ROBERT SILVERMAN – The Cumberland Decision. Manor, paperback original, 1977.

   You may have noticed that from time to time I take up valuable space by delving into the publishing phenomenon in the field of mysteries that produced the flood of paperback originals from Gold Medal/Fawcett Publications all during the 1950s. I’m firmly convinced that these novels, all easy to find for the most part, and mostly in the hard-boiled genre as linear descendants o the pulp magazines, are unjustly neglected.

   You may tire of me telling you so, but for characters involved in down-to-earth situations and for sheer story-telling ability, the authors in the Gold Medal group are not easily surpassed. (Outstripped?)

   Even in their heyday, however, these novels were all too easily panned by snobbish reviewers, if not totally ignored.
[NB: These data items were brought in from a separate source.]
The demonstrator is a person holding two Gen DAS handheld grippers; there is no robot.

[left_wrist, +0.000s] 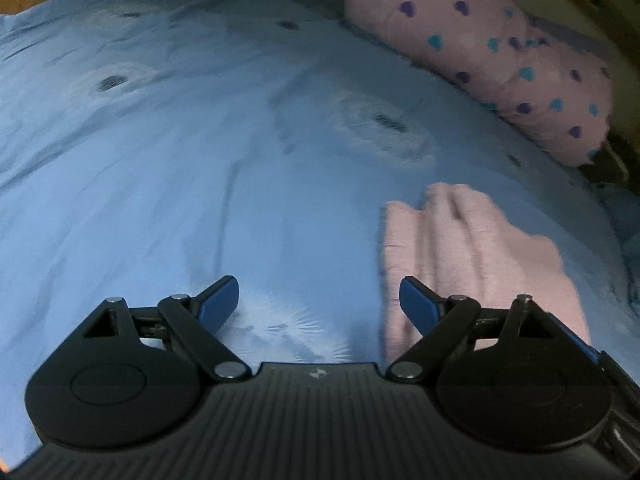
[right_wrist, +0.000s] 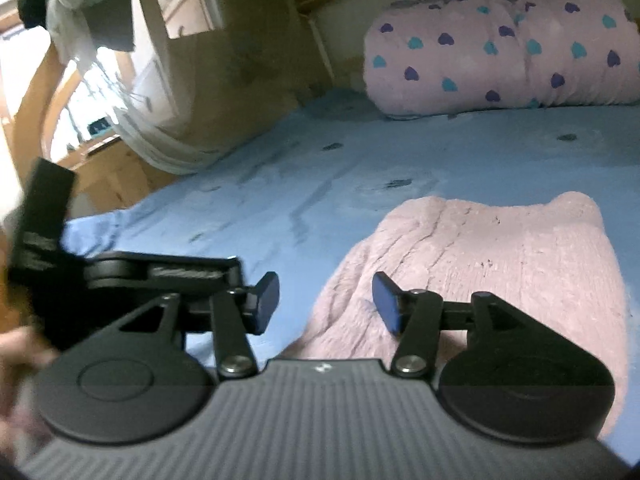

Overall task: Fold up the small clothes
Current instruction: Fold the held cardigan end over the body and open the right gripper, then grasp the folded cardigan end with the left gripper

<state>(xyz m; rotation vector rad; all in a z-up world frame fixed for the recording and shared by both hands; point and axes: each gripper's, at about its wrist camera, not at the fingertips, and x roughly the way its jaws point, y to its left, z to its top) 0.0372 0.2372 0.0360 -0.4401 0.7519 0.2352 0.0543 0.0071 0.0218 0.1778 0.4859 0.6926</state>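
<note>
Garment: pink knit (right_wrist: 480,264), folded into a thick pad, lying flat on the blue bed sheet (left_wrist: 180,180). In the right wrist view it sits just ahead of and under the right claw (right_wrist: 326,304); in the left wrist view it lies to the right of the left claw (left_wrist: 319,300).

Claw state: left claw wide open, nothing between the blue pads, bare sheet beneath. Right claw partly open, pads clear of the knit, holding nothing.

Handling, judged: ribbed wool-like fabric, soft, light, limp. It will sag and unfold if lifted by one point. Best hold looks like the near folded edge, both layers pinched together, or two corners at once. Not fragile; fuzzy surface should grip well.

Room: broad open sheet to the left of the garment. Heart-print pillow (right_wrist: 500,48) bounds the far side, well apart from the knit. Bed edge and wooden floor lie at far left.
</note>
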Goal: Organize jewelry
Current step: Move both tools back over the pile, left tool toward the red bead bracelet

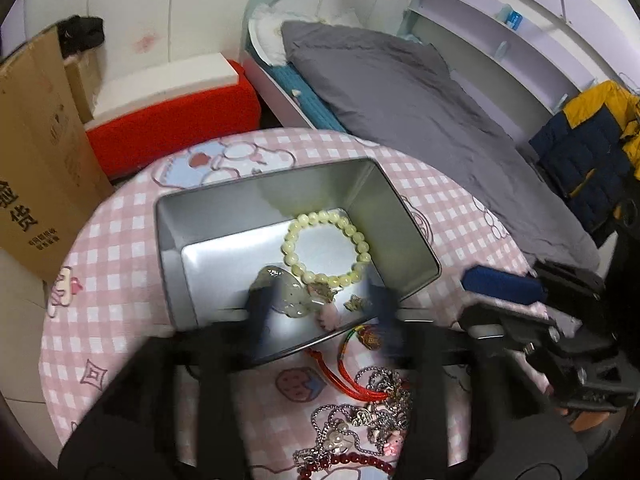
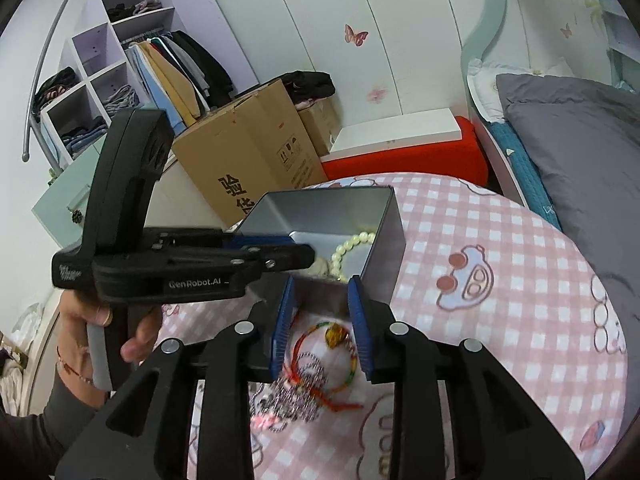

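Pale bead bracelet (image 1: 326, 246) lies flat in the open metal tin (image 1: 208, 208) on the pink checked desk (image 1: 440, 208), with a jade-like pendant (image 1: 290, 294) and small charms just beside it at the near wall. Your left gripper (image 1: 320, 308) reaches over that near wall, jaws spread wide either side of the pendant, gripping nothing. Your right gripper (image 2: 322, 320) hangs over the tangle of chains (image 2: 296, 396) and red cord bracelet (image 2: 332, 356) just outside the tin, jaws parted and holding nothing; bed (image 1: 420, 100) behind.
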A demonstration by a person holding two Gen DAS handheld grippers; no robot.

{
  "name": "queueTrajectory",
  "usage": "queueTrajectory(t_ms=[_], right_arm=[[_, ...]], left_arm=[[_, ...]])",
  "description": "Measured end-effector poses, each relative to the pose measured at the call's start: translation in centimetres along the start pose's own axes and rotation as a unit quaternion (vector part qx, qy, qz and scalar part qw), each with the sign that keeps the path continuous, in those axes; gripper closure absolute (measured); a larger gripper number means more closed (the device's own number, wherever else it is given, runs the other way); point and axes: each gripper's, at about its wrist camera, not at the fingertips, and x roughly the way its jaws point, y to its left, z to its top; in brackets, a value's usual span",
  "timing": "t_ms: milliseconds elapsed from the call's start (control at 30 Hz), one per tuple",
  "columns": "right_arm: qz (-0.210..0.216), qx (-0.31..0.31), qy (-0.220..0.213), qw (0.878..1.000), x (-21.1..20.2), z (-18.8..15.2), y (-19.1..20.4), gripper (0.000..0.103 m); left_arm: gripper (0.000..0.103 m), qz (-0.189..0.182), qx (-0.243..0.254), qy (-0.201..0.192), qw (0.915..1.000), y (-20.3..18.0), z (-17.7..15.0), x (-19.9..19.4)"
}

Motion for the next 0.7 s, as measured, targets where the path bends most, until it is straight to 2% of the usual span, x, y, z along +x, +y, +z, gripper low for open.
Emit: queueTrajectory(t_ms=[167, 367, 533, 700], right_arm=[[-0.007, -0.005, 0.003, 1.000, -1.1, -1.2, 0.9, 0.076], [-0.018, -0.021, 0.023, 0.999, -1.9, -4.0, 2.5, 0.076], [-0.022, -0.026, 0.047, 0.998, -1.6, -7.0, 3.8, 0.076], [-0.028, -0.011, 0.057, 0.998, -1.9, -9.0, 3.5, 0.076]], left_arm=[[0.037, 0.019, -0.002, -0.023, 0.9995, -0.4, -0.5, -2.1], [0.037, 0.069, 0.013, -0.057, 0.9959, -0.5, -4.8, -6.3], [0.037, 0.069, 0.019, -0.049, 0.9963, -1.2, -9.9, -7.5], [0.037, 0.053, 0.035, -0.022, 0.9977, -3.1, -13.9, -6.5]])
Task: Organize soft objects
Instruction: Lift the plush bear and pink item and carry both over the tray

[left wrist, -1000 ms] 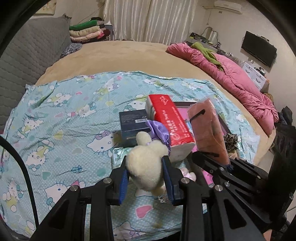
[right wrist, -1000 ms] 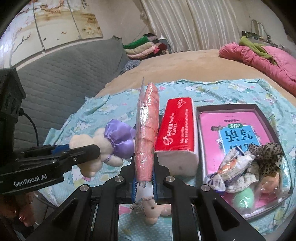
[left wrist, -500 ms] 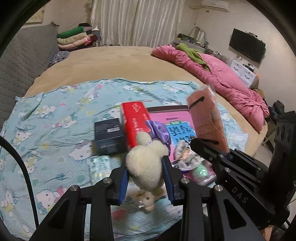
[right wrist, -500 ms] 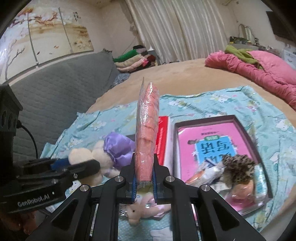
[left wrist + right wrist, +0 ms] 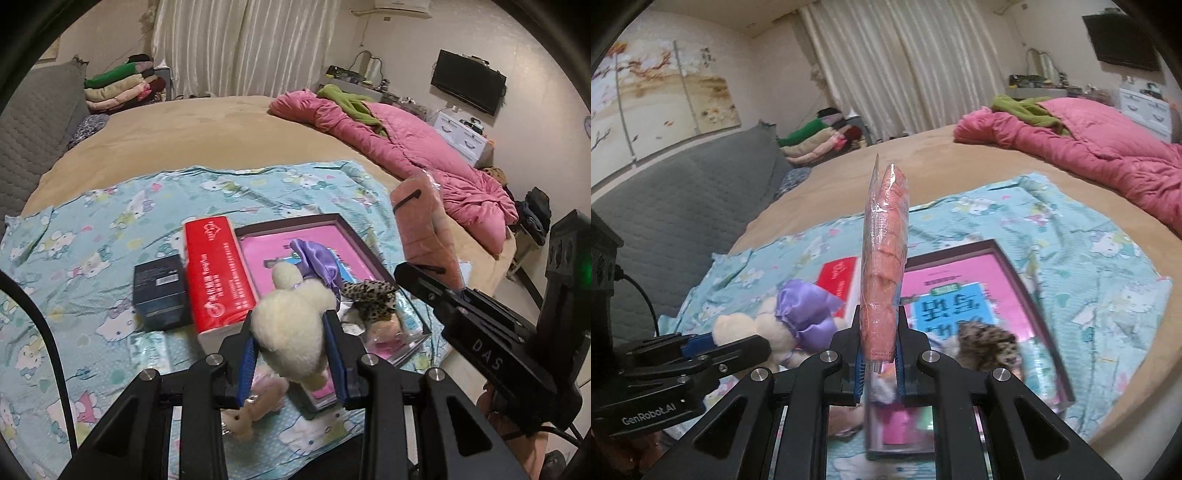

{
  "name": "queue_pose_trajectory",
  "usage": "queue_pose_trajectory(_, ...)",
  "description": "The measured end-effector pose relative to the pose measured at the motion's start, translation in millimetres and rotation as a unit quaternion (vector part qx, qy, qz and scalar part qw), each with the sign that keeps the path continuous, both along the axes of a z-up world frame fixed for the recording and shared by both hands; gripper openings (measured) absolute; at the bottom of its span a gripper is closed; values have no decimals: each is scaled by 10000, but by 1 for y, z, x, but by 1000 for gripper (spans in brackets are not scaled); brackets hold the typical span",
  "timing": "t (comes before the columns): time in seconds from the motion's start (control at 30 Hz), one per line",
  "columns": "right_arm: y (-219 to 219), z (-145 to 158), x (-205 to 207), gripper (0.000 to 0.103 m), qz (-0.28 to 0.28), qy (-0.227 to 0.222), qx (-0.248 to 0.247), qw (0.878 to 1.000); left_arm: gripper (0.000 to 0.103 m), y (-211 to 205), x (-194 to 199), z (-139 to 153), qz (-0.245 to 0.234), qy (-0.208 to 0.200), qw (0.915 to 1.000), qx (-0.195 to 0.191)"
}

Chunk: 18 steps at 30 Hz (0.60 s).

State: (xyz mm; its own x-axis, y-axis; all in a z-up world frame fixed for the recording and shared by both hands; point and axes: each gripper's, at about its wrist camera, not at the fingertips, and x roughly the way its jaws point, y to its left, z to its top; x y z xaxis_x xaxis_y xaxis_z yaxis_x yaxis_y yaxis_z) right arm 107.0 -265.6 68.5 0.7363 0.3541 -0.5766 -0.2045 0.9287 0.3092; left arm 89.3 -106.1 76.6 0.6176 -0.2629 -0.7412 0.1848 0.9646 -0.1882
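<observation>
The left gripper (image 5: 291, 354) clamps a cream plush toy (image 5: 291, 325) with a purple satin bow (image 5: 317, 258), held above the near edge of the pink-lined tray (image 5: 369, 254). The right gripper (image 5: 879, 365) is closed tight on a plastic-wrapped salmon cloth pack (image 5: 884, 254), standing upright over the tray. A red tissue pack (image 5: 218, 273) lies just left of the tray, on the cartoon-cat sheet (image 5: 92, 229).
</observation>
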Motion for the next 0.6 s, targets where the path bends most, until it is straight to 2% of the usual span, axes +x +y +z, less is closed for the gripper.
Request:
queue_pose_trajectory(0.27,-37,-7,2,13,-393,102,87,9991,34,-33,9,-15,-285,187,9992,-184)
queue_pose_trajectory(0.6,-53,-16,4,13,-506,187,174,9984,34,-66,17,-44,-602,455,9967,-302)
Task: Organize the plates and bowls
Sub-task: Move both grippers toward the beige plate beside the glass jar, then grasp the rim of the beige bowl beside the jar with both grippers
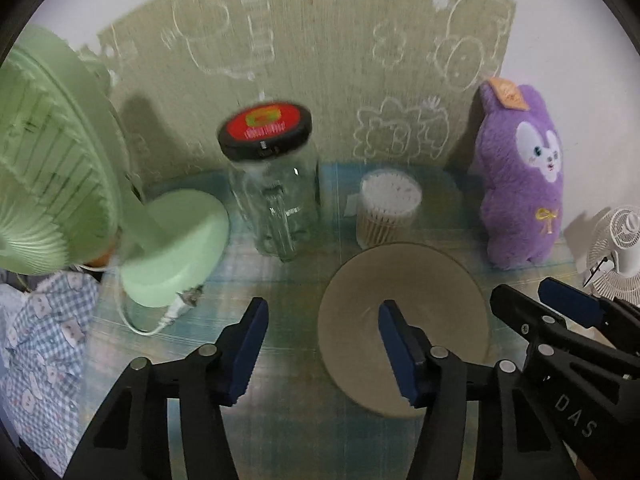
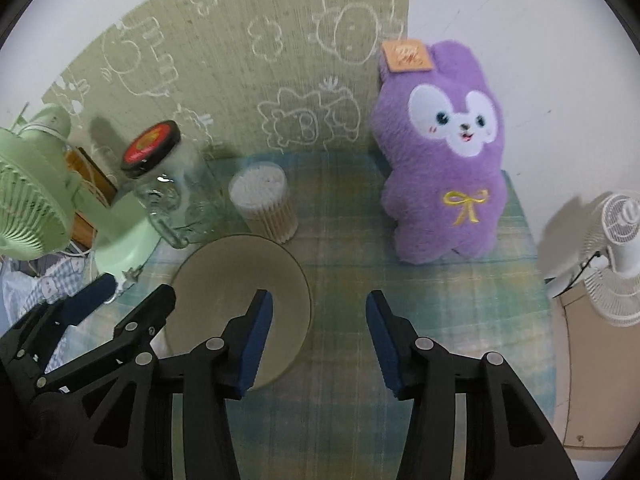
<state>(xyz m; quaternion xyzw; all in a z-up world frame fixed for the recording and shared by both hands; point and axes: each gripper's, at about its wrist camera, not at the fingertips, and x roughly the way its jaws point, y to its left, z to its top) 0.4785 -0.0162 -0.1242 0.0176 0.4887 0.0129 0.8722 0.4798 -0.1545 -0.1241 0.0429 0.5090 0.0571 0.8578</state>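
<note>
A round tan plate (image 1: 400, 292) lies flat on the plaid cloth; it also shows in the right wrist view (image 2: 236, 276). My left gripper (image 1: 322, 312) is open and empty, its right finger over the plate's middle and its left finger over the cloth. My right gripper (image 2: 320, 304) is open and empty, its left finger over the plate's right part and its right finger over bare cloth. The right gripper also shows in the left wrist view (image 1: 532, 300), just right of the plate. No bowl is in view.
A glass jar (image 1: 272, 184) with a red and black lid, a tub of cotton swabs (image 1: 388, 208), a green fan (image 1: 52, 152), a purple plush rabbit (image 2: 444, 152) and a small white fan (image 2: 616, 248) stand around the plate. Checked fabric (image 1: 44, 360) lies at left.
</note>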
There were the indiscriminate pitchforks dispensed by the anonymous reviewer for The Saint Magazine, for example, but there also was Anthony Boucher, in the New York Times, as one reviewer who did not automatically subscribe to the “paperback equals junk” theory.

   It occurs to me that 20 years from now, retrospective reviewers may find that today’s Manor paperbacks are also exceptional examples of neglected writing, and in reality saying a great deal about American society and culture of [the 1970s].

   It’s possible, but I found ex-cop-turned-mystery-writer Johnny Otto crude and semi-literate, a macho chauvinist who seems utterly incapable of writing a coherent sentence, let along a best-selling novel, or having an intelligent lady friend as a girl friend. His method of ending an argument is slipping his hand inside her blouse and leading her to bad. “Yeah, baby.”

   As I say, it’s possible that Johnny Otto describes a definitive figure in American life, but he is most definitely a flop as a detective. The true villain behind the death of his former partner on the police force and the huge shipment of heroin about to be smuggled into San Francisco is obvious at first meeting, and I think I found comical overtones in the climactic rescue and capture that were not wholly intended.

   Redeeming social value? Ask me in 20 years.

Rating: D

–Reprinted from The MYSTERY FANcier, Vol. 2, No. 3, May 1978.

   

Note: Robert M. Silverman has one other entry in Al Hubin’s Crime Fiction IV, that being The Colombian Connection, also a paperback original from Manor, also in 1977.